More information contact:
Klamath Tribal Chairman, Don Gentry, (541) 783-2219 ext. 100 or email: firstname.lastname@example.org
Endangered Sucker Release- A Small Step Toward a Great Need
Chiloquin, OR.- The U.S. Fish & Wildlife Service is planning on the initial release of a portion of 2,500 Lost River and Shortnose suckers for 2018 on March 20th in the Shoalwater Bay area. Although, the Klamath Tribes appreciate this effort, we feel strongly that in order to be effective this needs to be accomplished on a much larger scale. We also are saddened that we are at the point where artificial propagation is now a necessary step in attempt to save these species from extinction.
The C’waam (Lost River sucker) and Koptu (Shortnose sucker) are essential tribal treaty resources for the Klamath Tribes. In addition to providing for the Tribes’ subsistence, these treaty resources are central to the Tribes’ ability to maintain and exercise their cultural and spiritual practices, which in turn are critical to the physical and social health of tribal families and community. Without these treaty resources, the Tribes do not have the ability to live as Klamath People in the way their Creator intended.
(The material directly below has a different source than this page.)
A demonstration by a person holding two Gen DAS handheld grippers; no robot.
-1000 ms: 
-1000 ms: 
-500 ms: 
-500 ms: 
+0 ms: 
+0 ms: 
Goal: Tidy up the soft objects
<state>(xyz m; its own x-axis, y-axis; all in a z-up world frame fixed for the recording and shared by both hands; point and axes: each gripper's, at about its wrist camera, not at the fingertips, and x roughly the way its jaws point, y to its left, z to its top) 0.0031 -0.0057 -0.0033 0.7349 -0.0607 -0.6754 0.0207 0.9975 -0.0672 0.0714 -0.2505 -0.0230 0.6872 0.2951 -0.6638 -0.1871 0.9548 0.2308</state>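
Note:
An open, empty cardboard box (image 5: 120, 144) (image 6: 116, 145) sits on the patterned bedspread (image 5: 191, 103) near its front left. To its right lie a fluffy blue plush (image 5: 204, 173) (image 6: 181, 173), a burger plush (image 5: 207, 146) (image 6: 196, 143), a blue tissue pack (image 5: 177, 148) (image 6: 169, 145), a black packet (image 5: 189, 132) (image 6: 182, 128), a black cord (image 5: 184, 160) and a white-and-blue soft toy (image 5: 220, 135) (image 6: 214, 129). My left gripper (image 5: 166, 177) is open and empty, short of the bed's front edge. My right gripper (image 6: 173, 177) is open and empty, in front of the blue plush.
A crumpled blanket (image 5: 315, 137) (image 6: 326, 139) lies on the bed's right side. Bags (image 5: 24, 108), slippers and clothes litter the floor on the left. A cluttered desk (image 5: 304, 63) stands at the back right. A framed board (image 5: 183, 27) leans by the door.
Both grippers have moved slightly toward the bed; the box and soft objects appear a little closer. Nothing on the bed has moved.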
The Klamath Tribes have a responsibility to restore and steward the C’waam and Koptu, and other tribal treaty resources, for their current members and future generations.
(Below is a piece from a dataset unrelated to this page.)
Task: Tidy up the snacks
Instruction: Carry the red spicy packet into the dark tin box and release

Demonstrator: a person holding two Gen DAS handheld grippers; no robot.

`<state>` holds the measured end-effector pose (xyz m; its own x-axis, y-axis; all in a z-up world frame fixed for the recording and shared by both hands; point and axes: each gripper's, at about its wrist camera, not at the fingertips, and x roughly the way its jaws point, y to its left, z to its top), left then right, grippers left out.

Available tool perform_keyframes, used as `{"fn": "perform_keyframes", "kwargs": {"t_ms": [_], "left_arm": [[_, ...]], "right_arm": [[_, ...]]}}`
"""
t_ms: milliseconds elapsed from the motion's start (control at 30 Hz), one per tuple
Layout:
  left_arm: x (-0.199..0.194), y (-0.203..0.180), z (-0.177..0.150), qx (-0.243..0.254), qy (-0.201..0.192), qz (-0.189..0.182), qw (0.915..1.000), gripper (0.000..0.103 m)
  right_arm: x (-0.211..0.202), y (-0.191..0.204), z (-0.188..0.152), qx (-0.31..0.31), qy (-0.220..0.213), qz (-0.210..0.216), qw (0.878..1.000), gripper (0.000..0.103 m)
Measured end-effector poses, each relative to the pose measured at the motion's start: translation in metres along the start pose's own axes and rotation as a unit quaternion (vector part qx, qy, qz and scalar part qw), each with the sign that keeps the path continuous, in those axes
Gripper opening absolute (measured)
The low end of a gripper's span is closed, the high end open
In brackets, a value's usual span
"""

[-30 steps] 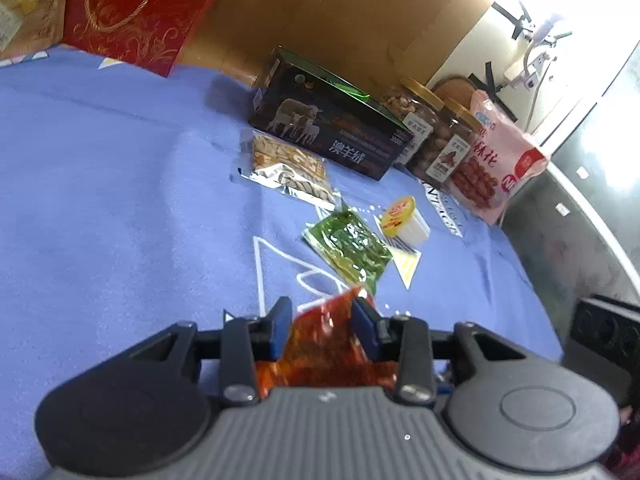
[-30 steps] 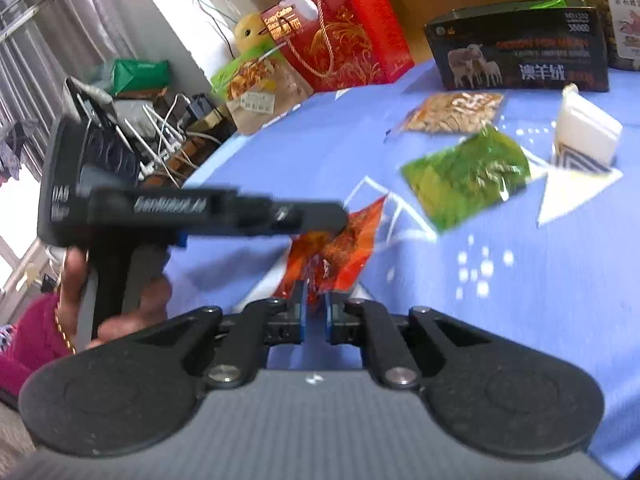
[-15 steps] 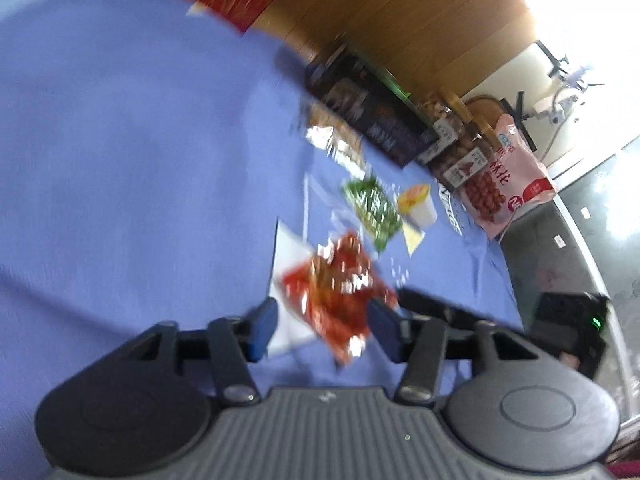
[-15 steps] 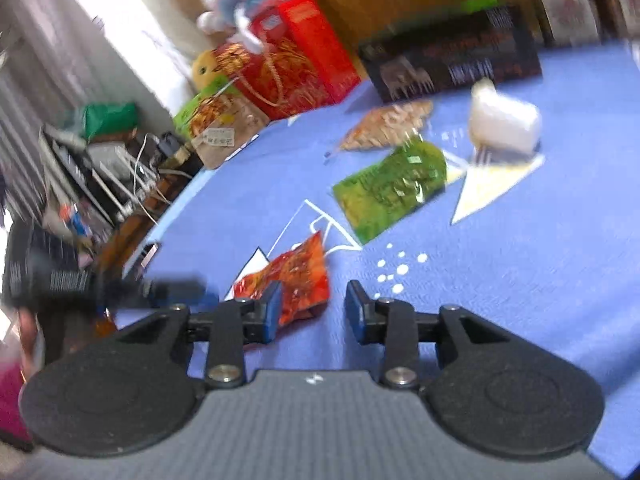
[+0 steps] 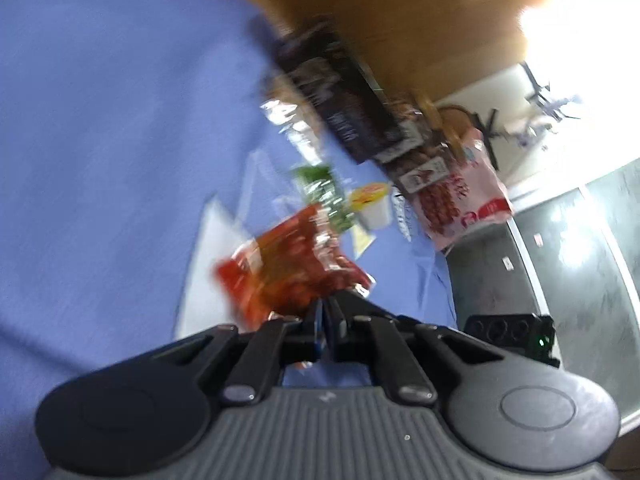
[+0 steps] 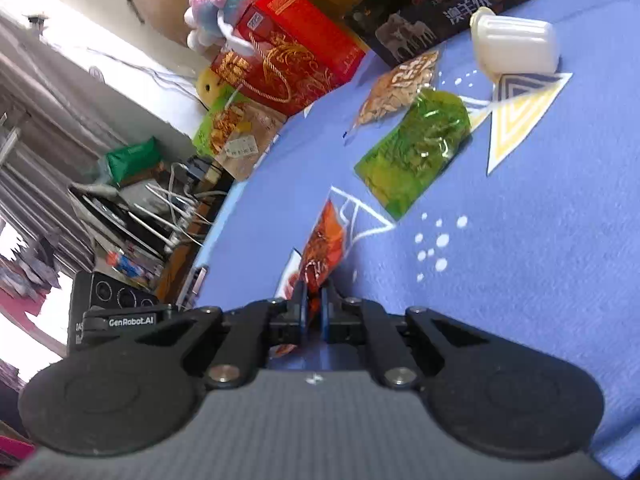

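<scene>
Right gripper (image 6: 314,294): fingers pinched nearly together on the near edge of the red snack packet (image 6: 325,245), low over the blue tablecloth (image 6: 520,240).
Left gripper (image 5: 326,308): fingers drawn close together, tips at the packet's corner; grip on it cannot be told through the motion blur.
Red snack packet: between both grippers, near the table's front edge, over a white triangle print.
Green snack packet (image 6: 416,152): flat on the cloth just beyond the red one.
Nut packet (image 6: 396,92): touching the green packet's far end.
White cup (image 6: 514,44): lying on its side, farther right.
Dark box (image 6: 444,4): along the back.
Red gift bag (image 6: 288,52): back left.
</scene>
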<state>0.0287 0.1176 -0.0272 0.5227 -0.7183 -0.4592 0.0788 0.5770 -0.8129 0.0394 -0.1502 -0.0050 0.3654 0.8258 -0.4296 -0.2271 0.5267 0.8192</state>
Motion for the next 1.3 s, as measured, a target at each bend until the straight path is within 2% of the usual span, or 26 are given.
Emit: {"fn": "perform_keyframes", "kwargs": {"t_ms": [133,167,200,233,267,300,400,567,633,667,700,800,867,933,1033,1133,1200,1233,1267,1300], "left_arm": [[-0.006,-0.019,0.019,0.036,-0.02,0.001,0.9992,0.004],[-0.011,-0.022,0.023,0.041,-0.031,0.008,0.9987,0.013],[-0.014,-0.023,0.026,0.044,-0.04,0.016,0.9981,0.029],[-0.017,-0.024,0.029,0.043,-0.049,0.023,0.9976,0.039],[-0.02,-0.023,0.031,0.039,-0.06,0.027,0.9971,0.054],[-0.022,-0.023,0.033,0.036,-0.067,0.024,0.9968,0.058],[-0.017,-0.027,0.041,0.023,-0.061,-0.014,0.9977,0.061],[0.008,-0.044,0.056,0.027,-0.045,-0.055,0.9971,0.061],[0.018,-0.055,0.065,0.039,-0.045,-0.07,0.9957,0.047],[0.023,-0.062,0.071,0.055,-0.045,-0.068,0.9952,0.03],[0.029,-0.069,0.079,0.072,-0.044,-0.057,0.9948,0.024],[0.05,-0.083,0.11,0.09,-0.04,-0.05,0.9939,0.023],[0.067,-0.096,0.135,0.113,-0.04,-0.032,0.9923,0.023],[0.089,-0.109,0.158,0.139,-0.04,-0.012,0.9894,0.023],[0.126,-0.118,0.19,0.152,-0.03,0.014,0.9878,0.024],[0.158,-0.117,0.205,0.156,-0.024,0.037,0.9868,0.025],[0.173,-0.116,0.207,0.163,-0.024,0.058,0.9847,0.033],[0.178,-0.115,0.207,0.166,-0.026,0.067,0.9835,0.034],[0.179,-0.114,0.206,0.169,-0.027,0.071,0.9827,0.034],[0.178,-0.113,0.204,0.171,-0.032,0.072,0.9822,0.035]], "right_arm": [[-0.021,-0.014,0.026,0.043,-0.038,0.025,0.998,0.009],[-0.031,-0.019,0.033,0.056,-0.05,0.036,0.997,0.009],[-0.038,-0.023,0.039,0.07,-0.061,0.048,0.995,0.009],[-0.045,-0.026,0.044,0.08,-0.069,0.059,0.993,0.009],[-0.053,-0.03,0.049,0.091,-0.077,0.072,0.99,0.009],[-0.057,-0.032,0.052,0.098,-0.083,0.081,0.988,0.009],[-0.06,-0.032,0.058,0.107,-0.096,0.102,0.984,0.009],[-0.055,-0.031,0.074,0.1,-0.094,0.121,0.983,0.009],[-0.051,-0.029,0.082,0.093,-0.087,0.125,0.984,0.009],[-0.048,-0.025,0.088,0.085,-0.089,0.121,0.985,0.009],[-0.047,-0.024,0.096,0.074,-0.091,0.116,0.986,0.009],[-0.044,-0.022,0.129,0.039,-0.111,0.082,0.99,0.009],[-0.036,-0.023,0.154,0.02,-0.128,0.054,0.99,0.009],[-0.03,-0.024,0.177,-0.011,-0.147,0.02,0.989,0.009],[-0.019,-0.032,0.204,-0.041,-0.17,-0.039,0.984,0.012],[-0.008,-0.035,0.216,-0.086,-0.185,-0.11,0.973,0.016],[-0.001,-0.033,0.214,-0.124,-0.194,-0.16,0.96,0.021],[0.0,-0.032,0.211,-0.143,-0.201,-0.185,0.951,0.027],[-0.002,-0.031,0.206,-0.157,-0.211,-0.202,0.943,0.03],[-0.006,-0.031,0.202,-0.16,-0.216,-0.203,0.942,0.03]]}}
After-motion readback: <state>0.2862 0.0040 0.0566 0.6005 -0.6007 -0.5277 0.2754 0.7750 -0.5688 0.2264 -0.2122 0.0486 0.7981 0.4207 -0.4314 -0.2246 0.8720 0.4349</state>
According to information provided from the Klamath Tribes Aquatic’s Department, endangered Lost River and Shortnose sucker populations in Upper Klamath Lake have been steadily declining since the mid-1990s. There has been no sign of major recruitment into the adult population in over two decades and remaining adult suckers are near the end of their life expectancy. In 2017, a major sucker die-off occurred further reducing population numbers. In fact, Tribal fisheries staff gathered approximately 200 deceased adult endangered suckers from just the Shoalwater Bay area alone during this die-off.
The endangered sucker recovery plan calls for development of a controlled propagation program when sucker populations decline by 75% since 2001. Shortnose sucker populations dropped below this threshold in 2013 and Lost River sucker populations are nearing this level. The USFWS initiated the sucker rearing activity in 2014 and had a goal of producing 10,000 juvenile suckers over 5 years.
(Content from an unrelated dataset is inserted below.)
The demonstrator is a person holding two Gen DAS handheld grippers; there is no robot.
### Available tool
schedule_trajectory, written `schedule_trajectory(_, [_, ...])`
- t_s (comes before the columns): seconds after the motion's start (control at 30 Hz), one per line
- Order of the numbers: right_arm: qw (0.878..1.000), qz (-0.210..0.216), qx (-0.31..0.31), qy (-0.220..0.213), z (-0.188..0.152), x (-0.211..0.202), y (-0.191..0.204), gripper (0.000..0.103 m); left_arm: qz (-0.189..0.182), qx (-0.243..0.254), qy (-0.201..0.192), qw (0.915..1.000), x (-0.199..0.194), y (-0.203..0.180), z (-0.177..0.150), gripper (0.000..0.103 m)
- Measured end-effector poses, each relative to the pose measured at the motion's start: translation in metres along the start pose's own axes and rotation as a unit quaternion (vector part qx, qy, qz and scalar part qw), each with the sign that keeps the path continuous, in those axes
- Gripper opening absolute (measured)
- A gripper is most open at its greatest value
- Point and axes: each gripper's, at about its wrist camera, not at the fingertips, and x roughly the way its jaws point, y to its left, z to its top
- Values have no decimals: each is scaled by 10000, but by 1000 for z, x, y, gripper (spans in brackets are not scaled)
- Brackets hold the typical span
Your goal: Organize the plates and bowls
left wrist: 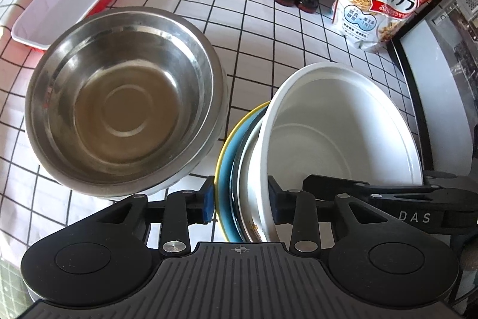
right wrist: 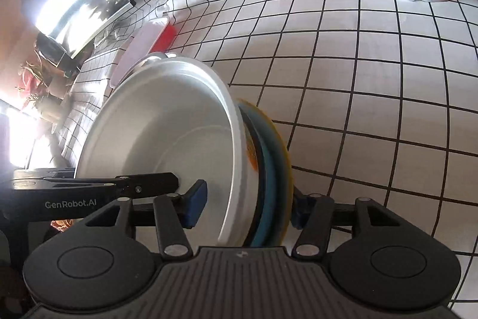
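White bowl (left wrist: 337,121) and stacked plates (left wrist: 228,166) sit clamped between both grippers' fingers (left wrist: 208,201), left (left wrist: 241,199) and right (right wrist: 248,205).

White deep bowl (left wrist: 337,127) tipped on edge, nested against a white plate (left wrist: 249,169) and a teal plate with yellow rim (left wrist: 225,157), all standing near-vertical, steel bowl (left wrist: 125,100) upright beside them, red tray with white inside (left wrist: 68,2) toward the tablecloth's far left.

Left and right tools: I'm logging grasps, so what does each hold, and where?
Both clamp one tilted stack, white bowl nested on the blue plate. The left tool and the right tool each pinch its rim edge, on opposite sides.
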Motion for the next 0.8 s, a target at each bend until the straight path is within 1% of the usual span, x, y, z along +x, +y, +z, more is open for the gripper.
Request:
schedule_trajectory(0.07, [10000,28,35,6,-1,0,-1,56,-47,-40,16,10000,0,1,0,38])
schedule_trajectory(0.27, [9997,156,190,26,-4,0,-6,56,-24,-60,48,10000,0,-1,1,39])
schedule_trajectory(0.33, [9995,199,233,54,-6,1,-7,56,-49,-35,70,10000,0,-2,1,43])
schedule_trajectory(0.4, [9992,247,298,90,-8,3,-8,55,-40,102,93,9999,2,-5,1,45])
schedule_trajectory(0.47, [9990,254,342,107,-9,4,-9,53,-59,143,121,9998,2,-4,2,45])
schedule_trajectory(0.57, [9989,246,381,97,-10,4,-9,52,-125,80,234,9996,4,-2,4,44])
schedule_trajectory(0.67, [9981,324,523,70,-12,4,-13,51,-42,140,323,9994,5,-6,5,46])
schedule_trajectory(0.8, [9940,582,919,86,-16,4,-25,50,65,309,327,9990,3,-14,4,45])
Based on population growth modeling, under the current assisted rearing program sucker populations will continue to decline unless a major recruitment event occurs in Upper Klamath Lake. The Klamath Tribes believe that the assisted rearing program must be expanded to rear and release approximately 100,000 2-year old suckers per year. The Klamath Tribal Council believes the following information should be considered when assessing the scope of this issue:
- The US Fish and Wildlife Service will release its first group of age 2 suckers this spring (2,500).
- Based on funding from Bureau of Reclamation, they propose to rear and release 10,000 age 2 suckers over 5 years (2,000 per year).
- Additional grant funding received by FWS this year provides additional short-term resources to increase the number of fish reared at Gone Fishing to 10,000 per year
- Based on US Fish and Wildlife Service population growth modeling, the assisted rearing program should be expanded to 100,000 age 2 sucker per year just to stabilize the populations at the current levels
- Substantially more than 100,000 fish per year need to be reared and released to get sucker populations on an increasing trend
- The Klamath Tribes submitted a 6 year $2.64 million proposal to rear and release 100,000 age 2 suckers per year because the FWS program is not adequate to keep the sucker populations from going extinct.
Based on a maximum life expectancy of 30 years for Short Nose suckers, extinction could occur in 5-10 years since the current Upper Klamath Lake population is mostly 20 years old and older. The Lost River sucker is in a slightly better position due to a life expectancy of 40 years and a larger existing population, but extinction could still happen in 13-15 years.
The planned release of suckers is a small and welcome step to their recovery, however it is necessary that this effort be expanded significantly. The Klamath Tribes stand ready to coordinate with the appropriate federal entities to assist in addressing this critical need.